Aslı Odman, 2018 yılında İzmir'in Aliağa ilçesi Nemrut Körfezi'nde fuel oil kaynaklı çevre felaketine sebep olan Harrier isimli kuru yük gemisiyle ilgili skandalı da hatırlattı.
Harrier, Norveç'ten Güney Doğu Asya sahillerine doğru maceralı ve yasadışı bir söküm işlemine yol alırken yetkili makamlar tarafından yakalanmış ve en son Aliağa'da SÖK Denizcilik tesislerine gönderilmesine izin verilmişti. Söküm tesisine girmeden neden olduğu petrol sızıntısı nedeniyle korkunç bir çevre felaketine neden olan gemi, Türkiye tarafından ağır maddi yaptırımla cezalandırıldı ancak deniz ekosistemine verilen zararı tazmin etmek mümkün olmadı.
TIKLAYIN - Aslı Odman: "São Paulo gemisi yüzen bir tehlikeli atık"
Aliağa gemi söküm tesisleri ve hesap verebilirlik
İstanbul İşçi Sağlığı ve İş Güvenliği Meclisi, 30 Haziran 2022'de Avrupa Birliği Çevre Ajansı'nın AB Gemi söküm mevzuatının beşinci yılı revizyonu vesilesi ile açtığı 'kanıta çağrı'yla (Call for Evidence) mevzuatın AB dışı muhatabı olarak bir rapor iletmiş ve bu raporda Sök Denizcilik dahil Aliağa'dan sekiz tersanenin sahip olduğu AB sertifikalarının zemini olan denetimlerin kapsamadığı ciddi çevre ve işçi sağlığı sorunlarının altını çizmişti.

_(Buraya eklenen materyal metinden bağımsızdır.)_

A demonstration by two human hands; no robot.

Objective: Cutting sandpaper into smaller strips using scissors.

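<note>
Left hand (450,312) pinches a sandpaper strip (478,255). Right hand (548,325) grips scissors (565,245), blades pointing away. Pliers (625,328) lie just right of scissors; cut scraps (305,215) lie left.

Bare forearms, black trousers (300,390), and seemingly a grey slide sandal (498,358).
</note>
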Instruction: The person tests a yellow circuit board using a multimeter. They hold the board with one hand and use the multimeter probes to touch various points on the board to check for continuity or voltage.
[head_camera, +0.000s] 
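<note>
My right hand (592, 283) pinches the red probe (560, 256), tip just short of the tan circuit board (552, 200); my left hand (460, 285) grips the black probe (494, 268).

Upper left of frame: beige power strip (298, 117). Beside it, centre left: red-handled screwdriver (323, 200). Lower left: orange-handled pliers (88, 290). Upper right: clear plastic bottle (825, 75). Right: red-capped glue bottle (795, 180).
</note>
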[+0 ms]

Özellikle, usule uygun resmi asbest bertarafı rakamlarının senede 100'den fazla gemi sökülen sektör için çok düşük gözüktüğü; sertifika sahibi tersanelerin, sertifikalarından gelen bağlarını kullanarak satın aldıkları gemileri kendilerine ait sertifikasız tersanelere daha ucuz ve güvencesiz şartlarda sökülmeye sevk ettiğine dair önemli bulgular içeren rapor, Aliağa gemi söküm tesislerinin hesap verebilirlik ve şeffaflık açısından şaibeli yapısını ortaya koyuyordu.